Le Dr Sawatsky croit en une formation fondée sur les compétences et prône en faveur d’un encadrement visant à aider les stagiaires à se faire une identité professionnelle globale. Il a expliqué l’approche comme étant « de nature à englober la normalisation des compétences non seulement au sens où nous les définissons, mais aussi l’individualisation de ces compétences. »

2. Accueillir la subjectivité

En médecine, une évaluation peut-elle être objective à 100 % ? Le Dr Sawatsky estime que ce n’est pas le cas. Au contraire, il estime qu’il faut reconnaître la part inhérente de subjectivité. « Je crois qu’une partie du problème de tenter de faire part d’objectivité consiste à évaluer des choses, selon nous, de manière objective, comme la connaissance médicale. Cela ne représente qu’une petite partie du tout qui fait que l’on est un médecin. » Il estime au contraire qu’il est important de mettre en balance ce qui peut être évalué de manière objective, et ce qui ne le peut pas.

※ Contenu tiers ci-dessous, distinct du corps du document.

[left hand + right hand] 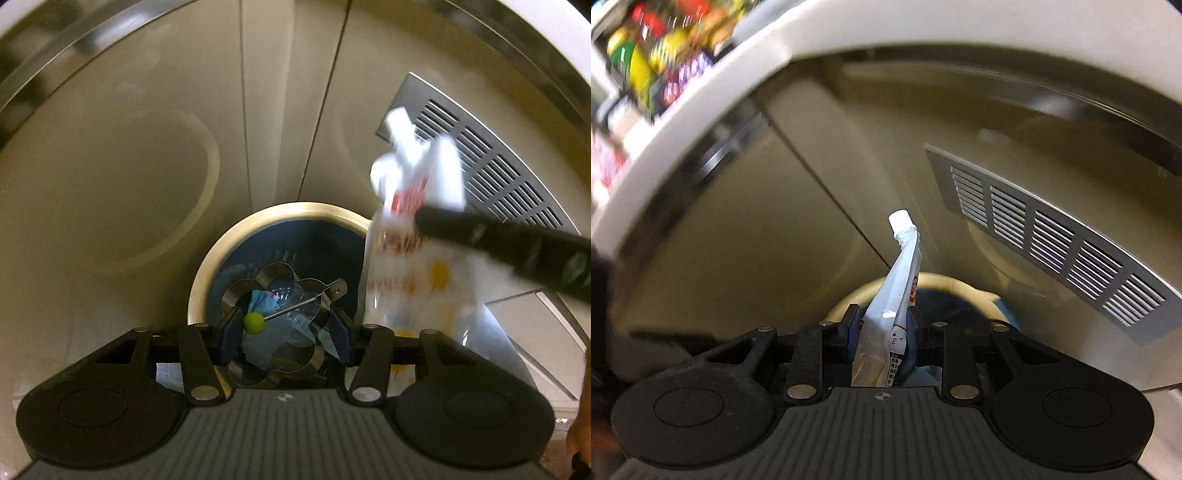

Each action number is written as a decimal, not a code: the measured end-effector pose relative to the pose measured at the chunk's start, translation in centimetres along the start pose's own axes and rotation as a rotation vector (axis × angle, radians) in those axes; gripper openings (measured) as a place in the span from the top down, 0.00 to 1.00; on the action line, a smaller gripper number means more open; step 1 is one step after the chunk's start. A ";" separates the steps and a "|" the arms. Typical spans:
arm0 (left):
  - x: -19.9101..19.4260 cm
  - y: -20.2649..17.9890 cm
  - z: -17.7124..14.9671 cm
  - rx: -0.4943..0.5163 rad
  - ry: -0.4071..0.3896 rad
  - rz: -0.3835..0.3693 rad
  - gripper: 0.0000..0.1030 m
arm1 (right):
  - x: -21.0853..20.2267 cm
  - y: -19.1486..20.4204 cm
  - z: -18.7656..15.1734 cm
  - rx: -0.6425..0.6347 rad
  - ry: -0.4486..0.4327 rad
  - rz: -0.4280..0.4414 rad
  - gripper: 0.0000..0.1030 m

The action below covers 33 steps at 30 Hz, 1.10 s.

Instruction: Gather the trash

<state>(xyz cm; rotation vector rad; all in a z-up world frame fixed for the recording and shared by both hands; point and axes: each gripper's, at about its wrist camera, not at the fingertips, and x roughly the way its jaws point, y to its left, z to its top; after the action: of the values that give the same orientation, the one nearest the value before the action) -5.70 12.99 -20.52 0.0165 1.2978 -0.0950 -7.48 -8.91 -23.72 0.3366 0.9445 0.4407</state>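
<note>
The right gripper (881, 332) has its jaws clamped on a white squeeze pouch with a screw cap (899, 291), long axis running forward, cap end away from the jaws. The left gripper (284, 332) grips a flower-shaped metal ring with a green-balled wire (275, 325). Just beyond both jaws opens a cream-rimmed round trash hole (207, 273), bluish scraps inside; farther stands a slotted metal grille (1052, 240).

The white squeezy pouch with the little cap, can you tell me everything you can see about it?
The pouch is a crumpled white plastic drink pack with a small white screw cap at its top, a twisted neck, red printing, yellow spots and a tiny drawn face. It looks squashed and empty. The right gripper clamps its lower part between blue pads, so it sticks up, leaning right. In the left wrist view it shows blurred, beside the round bin opening.
</note>
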 end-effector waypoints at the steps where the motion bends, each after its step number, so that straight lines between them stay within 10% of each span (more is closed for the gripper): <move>1: 0.1 0.2 0.0 -0.006 0.003 0.001 0.45 | -0.1 -0.1 0.1 0.004 -0.018 0.014 0.72; 22: 6.1 1.3 -0.5 -0.013 0.138 -0.012 0.44 | 4.7 -0.2 -2.5 -0.053 0.167 -0.046 0.68; 26: 6.2 1.7 -0.5 -0.024 0.117 -0.013 0.10 | 5.5 -0.8 -2.2 -0.008 0.213 -0.020 0.54; 33: 4.2 2.4 -0.6 -0.042 0.089 -0.029 0.00 | 4.2 -0.4 -1.8 -0.011 0.229 -0.044 0.40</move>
<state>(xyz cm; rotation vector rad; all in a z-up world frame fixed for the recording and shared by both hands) -4.96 15.12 -24.86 -0.0343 1.3888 -0.0927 -6.74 -7.04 -27.84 0.2585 1.1701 0.4506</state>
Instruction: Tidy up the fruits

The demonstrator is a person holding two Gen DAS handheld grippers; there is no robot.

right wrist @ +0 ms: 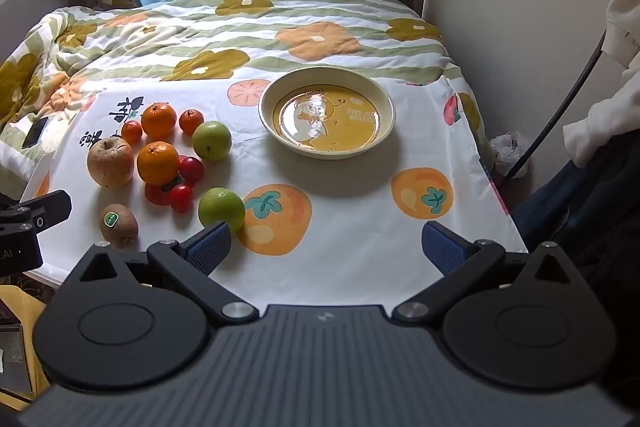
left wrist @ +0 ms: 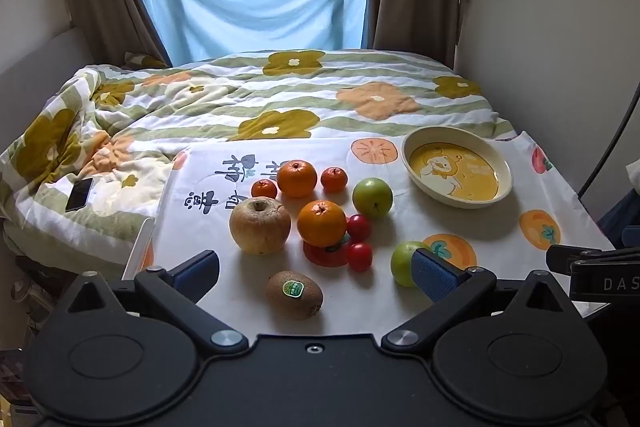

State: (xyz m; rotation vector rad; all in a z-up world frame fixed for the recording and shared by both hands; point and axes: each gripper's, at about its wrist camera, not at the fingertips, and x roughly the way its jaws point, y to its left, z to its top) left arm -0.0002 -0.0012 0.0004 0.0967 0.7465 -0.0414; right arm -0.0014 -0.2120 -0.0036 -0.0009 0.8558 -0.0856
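both grippers, left gripper and right gripper, are hovering wide open and empty, fruits clustering ahead of the left, empty bowl waiting beyond the right for loading

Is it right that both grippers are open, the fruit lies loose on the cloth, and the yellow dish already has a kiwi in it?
Not quite. The yellow dish holds nothing; the kiwi lies on the cloth with the other fruit, as the right wrist view shows. The rest stands: the left gripper and the right gripper are both open.
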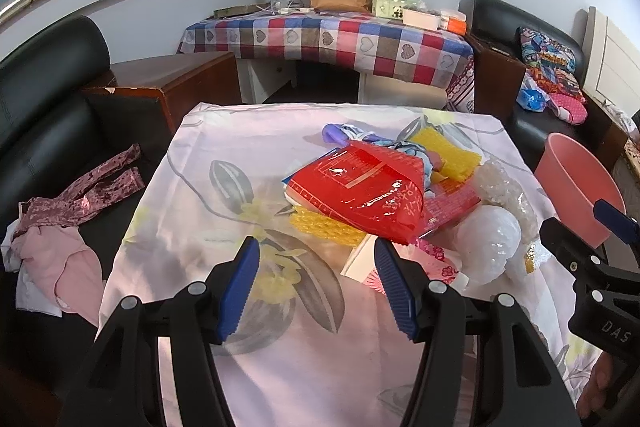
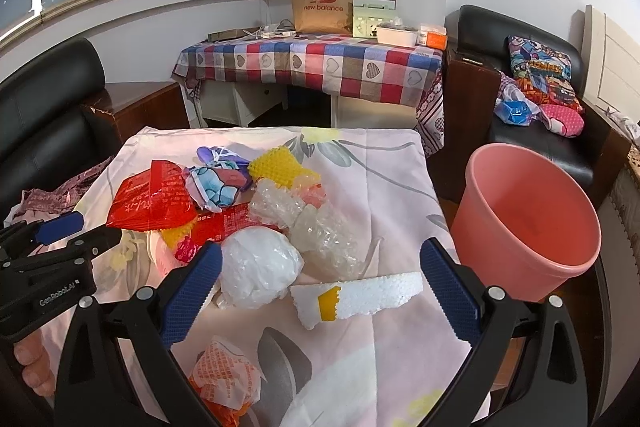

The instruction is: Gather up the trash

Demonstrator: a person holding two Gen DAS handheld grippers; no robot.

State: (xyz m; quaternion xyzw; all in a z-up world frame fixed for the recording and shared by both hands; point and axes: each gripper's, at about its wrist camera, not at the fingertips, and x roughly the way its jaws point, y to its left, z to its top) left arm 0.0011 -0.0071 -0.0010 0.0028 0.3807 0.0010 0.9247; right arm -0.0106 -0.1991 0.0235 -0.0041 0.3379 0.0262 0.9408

3. Adopter la recertification

Au fur et à mesure que la médecine évolue, les médecins doivent continuer d’apprendre. « L’une des erreurs que nous commettons est de nous focaliser entièrement sur l’école de médecine et la résidence et d’oublier les 35 autres années de développement professionnel continu », a déclaré la Dre Charnell.

Créer une culture dans laquelle les évaluations éducatives sont objectives, justes, équitables, humaines et apportent les résultats escomptés constitue l’objectif ultime des éducateurs cliniciens. La COVID-19 a souligné la nécessité d’examiner et d’évaluer les chemins à suivre pour le bien des professionnels de la santé et l’avenir du secteur. Reconnaître le fait que les résidents et les professeurs sont des êtres humains permettra de bâtir un avenir plus sain pour tous les professionnels du secteur médical. « Il faut abattre la mentalité de survie, a déclaré la Dre Senkubuge. La période de formation devrait être un moment de réflexion, d’apprentissage, mais qui plus est, de croissance. Pas de survie. »

* Rédactrice indépendante basée à Toronto, Diane Amato aime parler de finances, de soins de santé, de voyages et de techno.